Thursday, November 5, 2009

High School Artists?

Masterpiece Ministries

Based near Nashville, TN, a center of music nationally, with a great emphasis in arts in general, is Masterpiece Ministries.

Music. Film. Dance. Theater. Painting. Writing. Graphic Design.

The impact of the creative world on our culture is irrefutable. The arts stretch our imagination and know few boundaries. However, there exists a chasm of acceptance and understanding between the church and those wonderfully complex humans we call artists.

Gordon and Sherrie Rogers have worked with young people for over 35 years at church, in their own home, and through Sherries adolescent and family therapy. They discovered that young artists often do not fit in well with church-sponsored youth programs that emphasize physical recreation. To close the gap, they founded Masterpiece Ministries in 1995 with a mission to help young people identify and develop their gifts in the arts and to encourage them to become wholehearted followers of Jesus Christ.

Monday, October 12, 2009

Any Testimonies From Karitos 2009?

  1. Who went?
  2. What happened?
  3. What is your media?
  4. What now - what from Karitos did you learn that you can use?
  5. How did you learn about it?

Friday, June 12, 2009

Christian Art Teacher: Jack Burgess: From Painting the Hills of Kentucky to Enriching the Lives of Students

Jack Burgess: Living Curriculum Teacher: From Painting the Hills of Kentucky to Enriching the Lives of Students or in the Trib Local here.
Jack teaches Digital Photography, Graphic Design, and Painting at Wheaton Academy and is known by his colleagues as a creative, godly teacher. He wears many hats, including ad hoc artist at WA, called upon for his professional assistance in everything from branding to website layout. His Winterim course for set design brings students together who want to learn the art and craft of theater stage design, skills used in Wheaton Academy’s musical.

Books about art, design, education and collaboration fill Jack Burgess’ classroom. Student art and photography cover the walls. Piled in corners and leaning against his desk are a banjo, juggling pins, and a balancing device which looks like a cross between a skateboard and a see-saw. There is purpose to all of this, says Jack, “It’s about creating a creative space, where inspiration is always just a few feet away, where risk taking is encouraged.”

See the June Connection here.

Tuesday, May 12, 2009

Karitos: An Investment in Your Ministry

Karitos: An Investment in Your Ministry
by Bob Hay, Director
The Karitos Christian Arts Conference

Someone once said, “Salvation is a free gift, following Jesus will cost you everything.” You might say the same thing about talent. Talent is a free gift, developing that talent will cost you.

I’ve worked with arts ministries for nearly 40 years. Most of my experience has been in the Christian music field where I’ve served as a concert/event promoter, manager and booking agent. I’ve watched people with amazing talent whose careers went nowhere. I’ve also seen others with a modest degree of natural ability build effective ministries.

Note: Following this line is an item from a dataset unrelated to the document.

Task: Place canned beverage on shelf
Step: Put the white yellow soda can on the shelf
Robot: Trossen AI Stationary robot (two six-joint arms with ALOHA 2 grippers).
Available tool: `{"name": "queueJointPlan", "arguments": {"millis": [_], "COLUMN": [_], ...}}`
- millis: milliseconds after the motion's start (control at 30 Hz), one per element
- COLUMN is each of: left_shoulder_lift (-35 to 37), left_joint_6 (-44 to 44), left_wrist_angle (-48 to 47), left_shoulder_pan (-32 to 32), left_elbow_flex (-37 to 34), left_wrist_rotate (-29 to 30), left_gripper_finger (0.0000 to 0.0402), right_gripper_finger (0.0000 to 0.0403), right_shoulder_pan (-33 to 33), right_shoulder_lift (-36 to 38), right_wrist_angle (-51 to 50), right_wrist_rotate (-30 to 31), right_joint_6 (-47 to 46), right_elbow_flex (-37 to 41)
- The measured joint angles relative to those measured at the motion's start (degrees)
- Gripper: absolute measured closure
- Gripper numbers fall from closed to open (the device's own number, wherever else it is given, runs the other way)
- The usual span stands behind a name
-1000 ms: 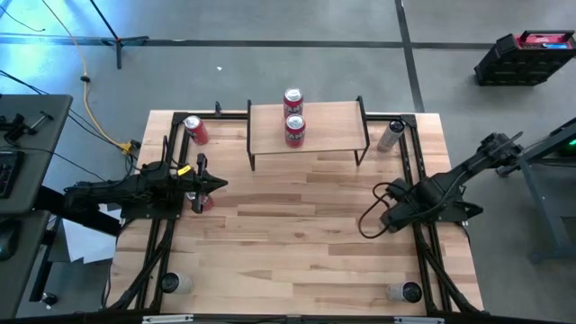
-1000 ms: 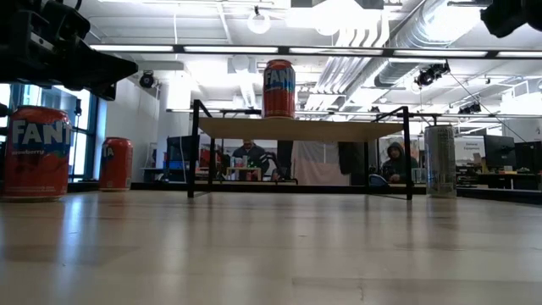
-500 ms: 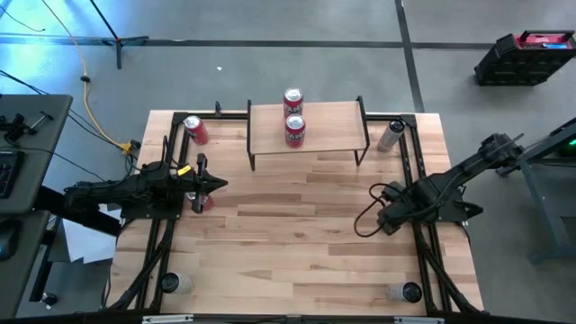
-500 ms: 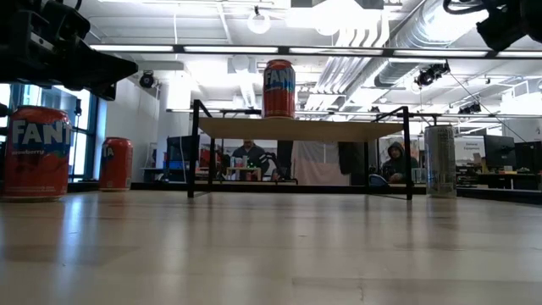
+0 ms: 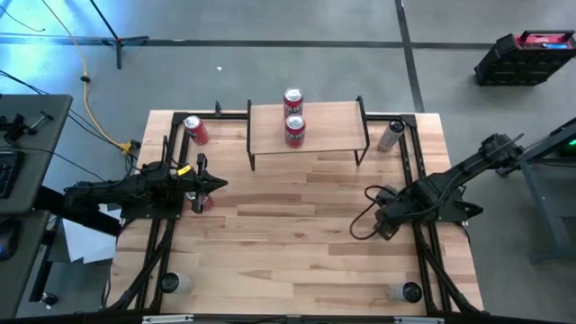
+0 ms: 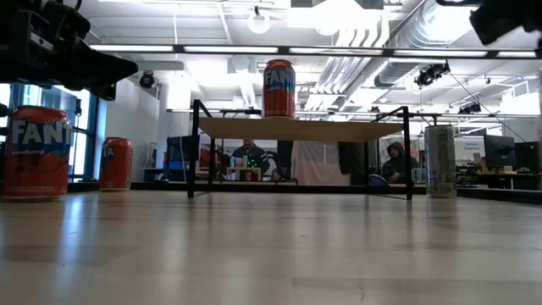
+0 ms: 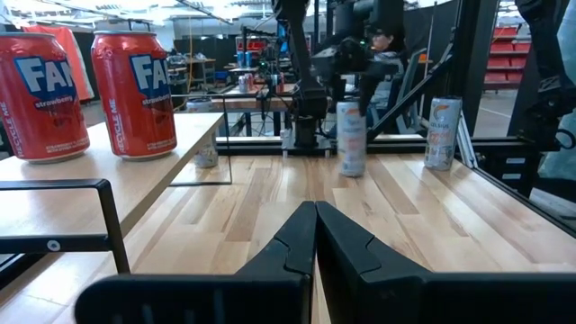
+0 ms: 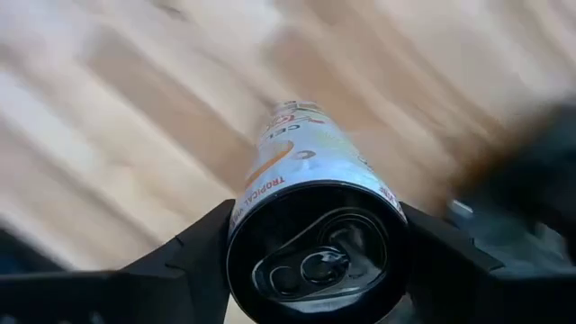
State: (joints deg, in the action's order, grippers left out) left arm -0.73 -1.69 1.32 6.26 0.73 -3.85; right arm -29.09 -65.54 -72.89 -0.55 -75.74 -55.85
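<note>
My right gripper (image 8: 315,247) is shut on a white-and-silver can (image 8: 306,153) over the right half of the table (image 5: 378,221). The can also shows in the left wrist view (image 7: 351,139), upright under that gripper. The shelf (image 5: 333,121) stands at the far middle on its black legs, with two red cans (image 5: 294,130) standing on its plank. My left gripper (image 7: 315,216) is shut and empty at the table's left (image 5: 216,184), beside a red can (image 5: 206,202) that stands on the table. My right gripper pinches the can's wall just below its top rim (image 8: 241,225) between the two fingers (image 8: 193,265), one on either side. The fingers come from above, pointing down. The can hangs upright; I cannot tell whether its bottom (image 7: 351,171) touches the tabletop.
A silver can (image 5: 390,135) stands right of the shelf, and a red can (image 5: 195,130) stands at the far left. Two more cans (image 5: 171,283) (image 5: 405,292) stand near the table's front corners. Bare wood lies in front of the shelf (image 5: 297,225).
My right gripper has gone a little toward the table's left edge with the can, which stays upright in its fingers.
</note>
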Motion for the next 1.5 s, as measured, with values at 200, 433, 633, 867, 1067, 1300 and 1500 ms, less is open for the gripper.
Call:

In the first instance, there was almost always some outside thing that had to happen before the person could launch his or her career. “When I get my record deal, I’m really going to get out there and go for it.” “Once I find a manager, my career will really take off.” (I should add here that most young artists who thought they needed a manager really needed an agent. What they wanted was someone to do the dirty work of making phone calls-the job of a booking agent, not a manager).

In the meantime, the artist with modest talent was out there doing everything possible to make things happen. Playing everywhere possible, at a rescue mission or even on a street corner, and usually for free.

“A man’s gift makes room for him, and brings him before great men.” Many people think that because God has given them a gift or talent, He will also open doors for the use of that gift. Maybe, maybe not. Actually, a more accurate reading of Proverbs 18:16 might be “a man’s BRIBE makes room for him.”

I’m not suggesting that you bribe people to give you a platform to share your artistic talent. I am saying that opportunities are more likely to come to you if you are actively pursuing them and have made an investment in developing your God-given talent.

How about you? Are you sitting by the phone waiting for a record label (or a literary agent, an art gallery, or a ballet or theatre company) to call? Or are you spending time developing your talent, putting together promotional materials, growing spiritually, and attending conferences such as Karitos where you can learn from those who’ve already attained success? (More about Karitos later).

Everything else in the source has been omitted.